**Activity:**
Copy word for word, please, the lines of the entries below running from the one containing "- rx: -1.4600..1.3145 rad" to the one containing "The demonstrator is", both ends included.

Dataset records
* * *

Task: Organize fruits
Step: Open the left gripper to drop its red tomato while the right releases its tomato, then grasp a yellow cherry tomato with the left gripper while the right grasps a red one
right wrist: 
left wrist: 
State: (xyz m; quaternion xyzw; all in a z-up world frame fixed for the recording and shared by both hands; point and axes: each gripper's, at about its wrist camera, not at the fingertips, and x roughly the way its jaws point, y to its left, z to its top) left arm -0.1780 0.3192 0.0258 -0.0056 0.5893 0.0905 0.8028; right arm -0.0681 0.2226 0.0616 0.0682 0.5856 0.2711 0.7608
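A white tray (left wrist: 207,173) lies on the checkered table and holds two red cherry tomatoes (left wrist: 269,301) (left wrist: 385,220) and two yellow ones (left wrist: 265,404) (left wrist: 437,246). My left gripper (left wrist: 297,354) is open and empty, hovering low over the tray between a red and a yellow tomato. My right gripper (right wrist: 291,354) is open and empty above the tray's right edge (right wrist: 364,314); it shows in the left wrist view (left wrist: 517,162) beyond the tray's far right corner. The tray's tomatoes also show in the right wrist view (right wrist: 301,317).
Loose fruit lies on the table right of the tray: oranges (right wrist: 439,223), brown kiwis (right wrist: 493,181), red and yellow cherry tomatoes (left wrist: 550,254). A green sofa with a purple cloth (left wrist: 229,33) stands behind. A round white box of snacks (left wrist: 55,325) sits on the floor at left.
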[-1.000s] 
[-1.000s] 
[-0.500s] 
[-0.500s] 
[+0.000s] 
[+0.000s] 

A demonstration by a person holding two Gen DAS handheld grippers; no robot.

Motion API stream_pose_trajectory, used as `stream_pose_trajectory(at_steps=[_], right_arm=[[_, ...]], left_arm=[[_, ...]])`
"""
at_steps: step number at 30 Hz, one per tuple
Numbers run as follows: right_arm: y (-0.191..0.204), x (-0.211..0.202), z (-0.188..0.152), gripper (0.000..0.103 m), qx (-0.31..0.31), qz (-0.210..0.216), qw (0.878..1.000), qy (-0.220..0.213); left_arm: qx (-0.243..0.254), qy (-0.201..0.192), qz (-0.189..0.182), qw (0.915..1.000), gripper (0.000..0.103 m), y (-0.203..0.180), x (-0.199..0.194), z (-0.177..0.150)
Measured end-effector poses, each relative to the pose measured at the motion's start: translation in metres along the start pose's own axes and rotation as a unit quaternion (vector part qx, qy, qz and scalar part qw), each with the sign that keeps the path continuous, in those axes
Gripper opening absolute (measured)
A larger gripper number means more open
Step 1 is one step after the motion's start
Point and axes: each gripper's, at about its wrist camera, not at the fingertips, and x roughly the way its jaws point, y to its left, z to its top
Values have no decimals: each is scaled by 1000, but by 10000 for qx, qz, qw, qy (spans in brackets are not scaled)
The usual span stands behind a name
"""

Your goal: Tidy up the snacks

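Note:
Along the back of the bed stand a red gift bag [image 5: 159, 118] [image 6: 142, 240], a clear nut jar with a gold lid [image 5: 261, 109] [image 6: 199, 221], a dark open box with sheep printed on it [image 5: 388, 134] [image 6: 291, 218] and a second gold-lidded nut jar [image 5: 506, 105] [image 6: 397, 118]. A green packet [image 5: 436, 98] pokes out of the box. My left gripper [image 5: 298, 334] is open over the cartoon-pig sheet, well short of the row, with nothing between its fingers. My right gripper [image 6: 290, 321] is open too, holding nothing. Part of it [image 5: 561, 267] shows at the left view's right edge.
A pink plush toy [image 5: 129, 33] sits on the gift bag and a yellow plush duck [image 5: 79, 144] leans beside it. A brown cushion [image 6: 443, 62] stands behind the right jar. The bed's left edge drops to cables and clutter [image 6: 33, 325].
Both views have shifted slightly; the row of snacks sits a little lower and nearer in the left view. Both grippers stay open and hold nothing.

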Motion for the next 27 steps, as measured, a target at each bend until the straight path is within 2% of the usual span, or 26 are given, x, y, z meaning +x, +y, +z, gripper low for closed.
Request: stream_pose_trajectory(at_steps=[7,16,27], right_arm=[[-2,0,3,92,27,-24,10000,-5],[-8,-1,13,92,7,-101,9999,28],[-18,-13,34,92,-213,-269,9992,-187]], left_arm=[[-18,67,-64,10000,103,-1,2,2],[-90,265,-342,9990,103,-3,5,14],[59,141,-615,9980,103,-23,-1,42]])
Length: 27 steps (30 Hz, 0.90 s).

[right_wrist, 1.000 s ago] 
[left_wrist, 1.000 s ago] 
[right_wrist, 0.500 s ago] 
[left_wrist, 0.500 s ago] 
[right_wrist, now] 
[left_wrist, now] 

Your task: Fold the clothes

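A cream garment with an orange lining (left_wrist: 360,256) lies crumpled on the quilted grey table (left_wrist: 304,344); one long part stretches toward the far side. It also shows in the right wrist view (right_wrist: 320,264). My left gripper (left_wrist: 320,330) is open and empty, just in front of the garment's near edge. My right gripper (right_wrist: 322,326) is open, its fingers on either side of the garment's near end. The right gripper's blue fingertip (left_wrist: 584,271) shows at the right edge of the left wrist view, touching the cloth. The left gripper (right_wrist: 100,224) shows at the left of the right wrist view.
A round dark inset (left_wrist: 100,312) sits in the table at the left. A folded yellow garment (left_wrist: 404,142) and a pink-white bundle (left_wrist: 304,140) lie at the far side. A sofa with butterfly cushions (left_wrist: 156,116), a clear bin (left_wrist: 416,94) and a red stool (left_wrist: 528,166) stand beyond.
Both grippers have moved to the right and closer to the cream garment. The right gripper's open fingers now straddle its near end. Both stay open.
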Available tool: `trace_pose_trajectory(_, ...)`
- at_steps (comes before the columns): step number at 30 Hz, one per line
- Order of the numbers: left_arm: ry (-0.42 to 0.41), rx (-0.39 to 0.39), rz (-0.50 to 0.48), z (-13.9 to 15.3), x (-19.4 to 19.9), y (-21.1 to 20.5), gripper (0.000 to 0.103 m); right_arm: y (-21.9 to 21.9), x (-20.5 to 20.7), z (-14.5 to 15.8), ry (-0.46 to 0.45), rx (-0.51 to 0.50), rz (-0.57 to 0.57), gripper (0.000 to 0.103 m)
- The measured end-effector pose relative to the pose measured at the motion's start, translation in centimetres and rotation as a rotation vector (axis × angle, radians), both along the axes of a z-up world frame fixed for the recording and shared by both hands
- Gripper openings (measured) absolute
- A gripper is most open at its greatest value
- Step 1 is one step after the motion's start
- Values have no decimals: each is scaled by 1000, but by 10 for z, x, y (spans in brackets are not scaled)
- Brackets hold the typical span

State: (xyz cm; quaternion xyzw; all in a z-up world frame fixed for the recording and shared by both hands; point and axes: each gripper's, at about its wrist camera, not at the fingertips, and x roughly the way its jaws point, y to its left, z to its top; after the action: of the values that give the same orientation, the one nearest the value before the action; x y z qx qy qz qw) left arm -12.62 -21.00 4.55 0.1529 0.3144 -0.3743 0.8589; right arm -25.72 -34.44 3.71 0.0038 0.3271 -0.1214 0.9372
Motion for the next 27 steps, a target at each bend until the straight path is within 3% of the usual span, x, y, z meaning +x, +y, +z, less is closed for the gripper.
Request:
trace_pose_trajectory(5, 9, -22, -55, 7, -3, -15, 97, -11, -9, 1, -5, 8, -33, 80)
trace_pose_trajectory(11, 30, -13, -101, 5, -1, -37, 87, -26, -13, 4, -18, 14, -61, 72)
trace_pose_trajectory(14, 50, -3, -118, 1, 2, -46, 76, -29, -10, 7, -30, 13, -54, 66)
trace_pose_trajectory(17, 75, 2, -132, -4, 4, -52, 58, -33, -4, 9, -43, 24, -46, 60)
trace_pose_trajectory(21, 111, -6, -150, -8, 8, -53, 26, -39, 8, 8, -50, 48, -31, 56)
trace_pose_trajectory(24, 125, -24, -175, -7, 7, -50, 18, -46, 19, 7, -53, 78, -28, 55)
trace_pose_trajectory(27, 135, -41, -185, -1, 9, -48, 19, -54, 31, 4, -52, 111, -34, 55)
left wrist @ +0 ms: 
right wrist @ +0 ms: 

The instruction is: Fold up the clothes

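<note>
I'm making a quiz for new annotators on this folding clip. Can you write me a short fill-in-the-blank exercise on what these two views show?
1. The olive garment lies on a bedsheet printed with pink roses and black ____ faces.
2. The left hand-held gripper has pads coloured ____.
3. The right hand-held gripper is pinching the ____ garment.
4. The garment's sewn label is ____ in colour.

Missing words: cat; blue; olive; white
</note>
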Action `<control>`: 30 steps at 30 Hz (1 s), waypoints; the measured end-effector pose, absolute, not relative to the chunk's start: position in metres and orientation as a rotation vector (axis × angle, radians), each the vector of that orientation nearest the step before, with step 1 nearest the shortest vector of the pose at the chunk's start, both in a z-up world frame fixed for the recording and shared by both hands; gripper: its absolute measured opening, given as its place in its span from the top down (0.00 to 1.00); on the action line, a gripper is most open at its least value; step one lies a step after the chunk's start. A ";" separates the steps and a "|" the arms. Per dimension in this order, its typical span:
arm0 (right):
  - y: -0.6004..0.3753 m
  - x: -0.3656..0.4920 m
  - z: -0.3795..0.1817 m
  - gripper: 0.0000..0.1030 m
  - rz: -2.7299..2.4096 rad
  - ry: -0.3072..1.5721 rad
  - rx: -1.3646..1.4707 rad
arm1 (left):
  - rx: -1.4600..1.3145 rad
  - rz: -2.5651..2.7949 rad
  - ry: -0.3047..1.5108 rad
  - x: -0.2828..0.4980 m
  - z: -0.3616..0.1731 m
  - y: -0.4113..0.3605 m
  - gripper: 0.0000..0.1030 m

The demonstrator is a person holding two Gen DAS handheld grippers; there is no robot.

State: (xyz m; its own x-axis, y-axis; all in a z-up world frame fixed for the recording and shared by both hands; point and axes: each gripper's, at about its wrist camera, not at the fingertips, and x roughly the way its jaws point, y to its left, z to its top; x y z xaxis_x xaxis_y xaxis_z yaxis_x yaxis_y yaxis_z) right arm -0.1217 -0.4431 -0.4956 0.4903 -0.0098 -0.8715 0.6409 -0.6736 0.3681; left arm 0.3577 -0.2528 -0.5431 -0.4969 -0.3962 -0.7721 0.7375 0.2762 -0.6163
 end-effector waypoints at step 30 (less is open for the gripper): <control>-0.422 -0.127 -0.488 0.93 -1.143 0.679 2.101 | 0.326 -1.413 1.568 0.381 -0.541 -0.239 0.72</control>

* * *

**Answer:**
  - rx: -1.4600..1.3145 rad
  - rz: -2.5651..2.7949 rad
  - ry: -0.3047..1.5108 rad
  - x: -0.2828..0.4980 m
  - z: -0.3616..0.1731 m
  - y: -0.4113..0.3605 m
  - gripper: 0.0000..0.1030 m

The demonstrator is a person holding two Gen DAS handheld grippers; there is no robot.

Work on this exercise has been finished.